Department of Watershed Management and Engineering, Faculty of Natural Resources, Tarbiat Modares University, Tehran, Iran.
Center for Middle Eastern Studies & Department of Water Resources Engineering, Lund University, Lund, Sweden.
Environ Monit Assess. 2019 Nov 28;191(12):777. doi: 10.1007/s10661-019-7979-x.
Arsenic (As) is one of the most important dangerous elements as more than 100 million of people are exposed to risk, globally. The permissible threshold of As for drinking water is 10 μg/L according to both the WHO's drinking water guidelines and the Iranian national standard. However, several studies have indicated that As concentrations exceed this threshold value in several regions of Iran. This research evaluates an As-susceptible region, the Tajan River watershed, using the following data-mining models: multivariate adaptive regression splines (MARS), functional data analysis (FDA), support vector machine (SVM), generalized linear model (GLM), multivariate discriminant analysis (MDA), and gradient boosting machine (GBM). This study considers 12 factors for elevated As concentrations: land use, drainage density, profile curvature, plan curvature, slope length, slope degree, topographic wetness index, erosion, village density, distance from villages, precipitation, and lithology. The susceptibility mapping was conducted using training (70%) and validation (30%). The results of As contamination in sediment showed that classifications into 4 levels of concentration are very similar for two models of GLM and FDA. The GBM calculated the areas of highest arsenic contamination risk by MARS and SVM with percentages of 30.0% and 28.7%, respectively. FDA, GLM, MARS, and MDA models calculated the areas of lowest risk to be 3.3%, 23.0%, 72.0%, 25.2%, and 26.1%, respectively. The results of ROC curve reveal that the MARS, SVM, and MDA had the highest accuracies with area under the curve ROC values of 84.6%, 78.9%, and 79.5%, respectively. Land use, lithology, erosion, and elevation were the most important predictors of contamination potential with a value of 0.6, 0.59, 0.57, and 0.56, respectively. These are the most important factors. Finally, these data-mining methods can be used as appropriate, inexpensive, and feasible options to identify As-susceptible areas and can guide managers to reduce contamination in sediment of the environment and the food chain.
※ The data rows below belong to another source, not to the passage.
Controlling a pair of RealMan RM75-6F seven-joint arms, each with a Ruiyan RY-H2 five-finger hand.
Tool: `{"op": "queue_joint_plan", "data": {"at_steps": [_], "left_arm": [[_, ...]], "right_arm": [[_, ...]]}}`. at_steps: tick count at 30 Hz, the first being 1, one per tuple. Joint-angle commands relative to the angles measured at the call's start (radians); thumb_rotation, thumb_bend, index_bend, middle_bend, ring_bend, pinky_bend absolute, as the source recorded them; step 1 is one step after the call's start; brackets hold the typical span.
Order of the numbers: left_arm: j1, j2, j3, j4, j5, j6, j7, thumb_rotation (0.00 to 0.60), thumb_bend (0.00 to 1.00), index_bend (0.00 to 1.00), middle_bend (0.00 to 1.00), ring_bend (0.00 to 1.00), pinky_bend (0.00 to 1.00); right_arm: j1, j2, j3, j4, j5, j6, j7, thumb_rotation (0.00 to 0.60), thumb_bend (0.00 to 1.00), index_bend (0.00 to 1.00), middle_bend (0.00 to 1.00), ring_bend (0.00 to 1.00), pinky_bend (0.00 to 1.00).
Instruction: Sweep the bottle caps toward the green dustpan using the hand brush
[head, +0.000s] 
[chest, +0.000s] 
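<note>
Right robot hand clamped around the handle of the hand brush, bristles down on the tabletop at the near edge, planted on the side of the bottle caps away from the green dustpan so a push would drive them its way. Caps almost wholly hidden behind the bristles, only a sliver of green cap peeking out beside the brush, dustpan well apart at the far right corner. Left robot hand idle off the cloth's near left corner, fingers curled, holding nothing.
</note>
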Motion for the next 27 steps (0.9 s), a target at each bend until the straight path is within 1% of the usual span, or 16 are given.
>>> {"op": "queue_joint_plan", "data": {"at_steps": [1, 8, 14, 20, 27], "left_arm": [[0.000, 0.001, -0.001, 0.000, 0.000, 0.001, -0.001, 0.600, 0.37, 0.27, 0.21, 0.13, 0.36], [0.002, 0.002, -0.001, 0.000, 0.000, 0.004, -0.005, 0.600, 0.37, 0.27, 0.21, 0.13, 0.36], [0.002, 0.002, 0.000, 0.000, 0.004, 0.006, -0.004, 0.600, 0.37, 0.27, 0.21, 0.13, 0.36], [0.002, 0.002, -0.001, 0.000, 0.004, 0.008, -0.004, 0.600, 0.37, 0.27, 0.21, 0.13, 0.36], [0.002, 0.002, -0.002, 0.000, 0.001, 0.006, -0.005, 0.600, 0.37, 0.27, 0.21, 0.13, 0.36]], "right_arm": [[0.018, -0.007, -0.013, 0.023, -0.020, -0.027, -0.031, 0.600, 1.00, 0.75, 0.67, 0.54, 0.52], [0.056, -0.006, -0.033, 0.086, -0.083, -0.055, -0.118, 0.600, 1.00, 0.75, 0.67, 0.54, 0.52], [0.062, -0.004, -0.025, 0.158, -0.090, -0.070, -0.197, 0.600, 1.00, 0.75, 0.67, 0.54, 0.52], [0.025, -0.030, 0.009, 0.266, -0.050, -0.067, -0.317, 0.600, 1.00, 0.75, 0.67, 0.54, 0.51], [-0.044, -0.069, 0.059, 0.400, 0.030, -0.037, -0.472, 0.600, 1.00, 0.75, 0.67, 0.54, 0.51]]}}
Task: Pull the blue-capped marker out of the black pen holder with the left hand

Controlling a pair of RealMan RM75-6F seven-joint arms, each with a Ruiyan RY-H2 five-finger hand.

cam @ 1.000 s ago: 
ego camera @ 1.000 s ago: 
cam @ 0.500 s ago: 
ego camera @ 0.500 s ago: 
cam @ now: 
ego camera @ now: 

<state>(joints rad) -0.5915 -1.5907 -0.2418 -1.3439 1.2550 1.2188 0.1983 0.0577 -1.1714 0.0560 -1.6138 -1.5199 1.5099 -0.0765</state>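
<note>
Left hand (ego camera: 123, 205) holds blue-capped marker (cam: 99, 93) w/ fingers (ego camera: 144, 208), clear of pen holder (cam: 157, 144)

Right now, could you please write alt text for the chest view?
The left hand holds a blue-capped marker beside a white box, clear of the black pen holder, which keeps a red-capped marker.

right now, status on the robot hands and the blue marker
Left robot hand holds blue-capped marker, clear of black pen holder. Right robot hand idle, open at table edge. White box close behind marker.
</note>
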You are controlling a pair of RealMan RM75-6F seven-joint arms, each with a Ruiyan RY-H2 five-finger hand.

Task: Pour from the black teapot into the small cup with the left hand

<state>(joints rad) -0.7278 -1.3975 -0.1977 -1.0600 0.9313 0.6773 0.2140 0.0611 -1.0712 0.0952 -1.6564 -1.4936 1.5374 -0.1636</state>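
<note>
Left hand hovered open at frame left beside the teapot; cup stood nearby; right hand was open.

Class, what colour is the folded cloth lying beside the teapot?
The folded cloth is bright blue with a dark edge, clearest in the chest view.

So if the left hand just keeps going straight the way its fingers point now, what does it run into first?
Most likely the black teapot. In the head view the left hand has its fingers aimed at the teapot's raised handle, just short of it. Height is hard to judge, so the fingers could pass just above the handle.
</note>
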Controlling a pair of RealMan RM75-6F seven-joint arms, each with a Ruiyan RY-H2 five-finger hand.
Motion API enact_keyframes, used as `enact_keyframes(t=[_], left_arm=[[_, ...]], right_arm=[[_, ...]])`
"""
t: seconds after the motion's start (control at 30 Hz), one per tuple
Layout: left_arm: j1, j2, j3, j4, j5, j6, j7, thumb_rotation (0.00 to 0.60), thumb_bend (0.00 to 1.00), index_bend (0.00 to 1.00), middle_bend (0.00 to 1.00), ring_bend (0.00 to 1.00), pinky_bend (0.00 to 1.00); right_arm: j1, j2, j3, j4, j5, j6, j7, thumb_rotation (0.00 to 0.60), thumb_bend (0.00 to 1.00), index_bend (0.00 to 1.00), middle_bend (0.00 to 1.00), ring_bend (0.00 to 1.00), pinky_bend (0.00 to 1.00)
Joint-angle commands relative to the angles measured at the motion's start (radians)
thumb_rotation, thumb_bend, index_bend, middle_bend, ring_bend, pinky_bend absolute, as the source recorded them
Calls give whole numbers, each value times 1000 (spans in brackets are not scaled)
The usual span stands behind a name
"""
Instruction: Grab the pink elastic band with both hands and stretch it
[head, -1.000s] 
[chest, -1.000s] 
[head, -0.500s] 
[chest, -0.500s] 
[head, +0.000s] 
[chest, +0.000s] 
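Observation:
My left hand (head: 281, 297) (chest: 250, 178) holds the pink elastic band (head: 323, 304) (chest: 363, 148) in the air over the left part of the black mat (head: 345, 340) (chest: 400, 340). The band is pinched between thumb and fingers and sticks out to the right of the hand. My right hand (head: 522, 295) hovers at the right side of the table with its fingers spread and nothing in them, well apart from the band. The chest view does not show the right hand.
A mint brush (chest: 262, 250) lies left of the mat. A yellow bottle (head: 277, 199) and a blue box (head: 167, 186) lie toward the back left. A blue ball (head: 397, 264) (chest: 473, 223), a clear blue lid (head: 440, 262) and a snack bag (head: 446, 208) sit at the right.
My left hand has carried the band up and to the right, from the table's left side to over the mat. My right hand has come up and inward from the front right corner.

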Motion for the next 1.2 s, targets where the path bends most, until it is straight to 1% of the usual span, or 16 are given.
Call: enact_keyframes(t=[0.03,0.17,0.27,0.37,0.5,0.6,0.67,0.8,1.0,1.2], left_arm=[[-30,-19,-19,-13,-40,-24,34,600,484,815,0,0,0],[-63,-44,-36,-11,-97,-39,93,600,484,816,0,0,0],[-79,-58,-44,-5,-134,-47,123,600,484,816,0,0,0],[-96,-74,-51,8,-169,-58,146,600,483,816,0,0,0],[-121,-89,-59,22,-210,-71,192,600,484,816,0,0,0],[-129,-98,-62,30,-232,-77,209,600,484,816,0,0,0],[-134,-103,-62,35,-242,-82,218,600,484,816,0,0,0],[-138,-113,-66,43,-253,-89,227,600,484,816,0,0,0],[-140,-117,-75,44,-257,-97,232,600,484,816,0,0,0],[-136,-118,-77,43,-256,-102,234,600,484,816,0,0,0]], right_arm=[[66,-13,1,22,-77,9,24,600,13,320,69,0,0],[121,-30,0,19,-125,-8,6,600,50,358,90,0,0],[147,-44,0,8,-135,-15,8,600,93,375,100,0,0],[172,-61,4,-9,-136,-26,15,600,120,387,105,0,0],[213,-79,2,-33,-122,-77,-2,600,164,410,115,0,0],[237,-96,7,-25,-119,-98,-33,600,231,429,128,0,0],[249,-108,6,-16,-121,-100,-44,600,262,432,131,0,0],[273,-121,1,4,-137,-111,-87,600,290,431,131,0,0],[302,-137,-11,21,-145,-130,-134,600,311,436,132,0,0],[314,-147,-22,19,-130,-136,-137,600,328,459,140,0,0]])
砷(As)是最重要的危险元素之一,全球有超过 1 亿人面临着暴露在其风险之下的威胁。根据世界卫生组织的饮用水指南和伊朗国家标准,饮用水中砷的允许阈值为 10μg/L。然而,一些研究表明,伊朗的几个地区的砷浓度超过了这一阈值。本研究使用以下数据挖掘模型评估了一个砷敏感地区——塔扬河流域:多元自适应回归样条(MARS)、函数数据分析(FDA)、支持向量机(SVM)、广义线性模型(GLM)、多元判别分析(MDA)和梯度提升机(GBM)。本研究考虑了 12 个导致砷浓度升高的因素:土地利用、排水密度、剖面曲率、平面曲率、坡度长度、坡度角度、地形湿度指数、侵蚀、村庄密度、距村庄的距离、降水和岩性。使用训练数据(70%)和验证数据(30%)进行了易感性绘图。沉积物中砷污染的结果表明,GLM 和 FDA 两个模型的 4 级浓度分类非常相似。GBM 分别使用 MARS 和 SVM 计算了砷污染风险最高的区域,比例为 30.0%和 28.7%。FDA、GLM、MARS 和 MDA 模型计算的风险最低区域分别为 3.3%、23.0%、72.0%、25.2%和 26.1%。ROC 曲线的结果表明,MARS、SVM 和 MDA 的准确性最高,曲线下面积 ROC 值分别为 84.6%、78.9%和 79.5%。土地利用、岩性、侵蚀和海拔是污染潜力的最重要预测因素,其值分别为 0.6、0.59、0.57 和 0.56。这些是最重要的因素。最后,这些数据挖掘方法可以作为识别砷敏感区域的合适、经济且可行的选择,并指导管理者减少环境和食物链中沉积物的污染。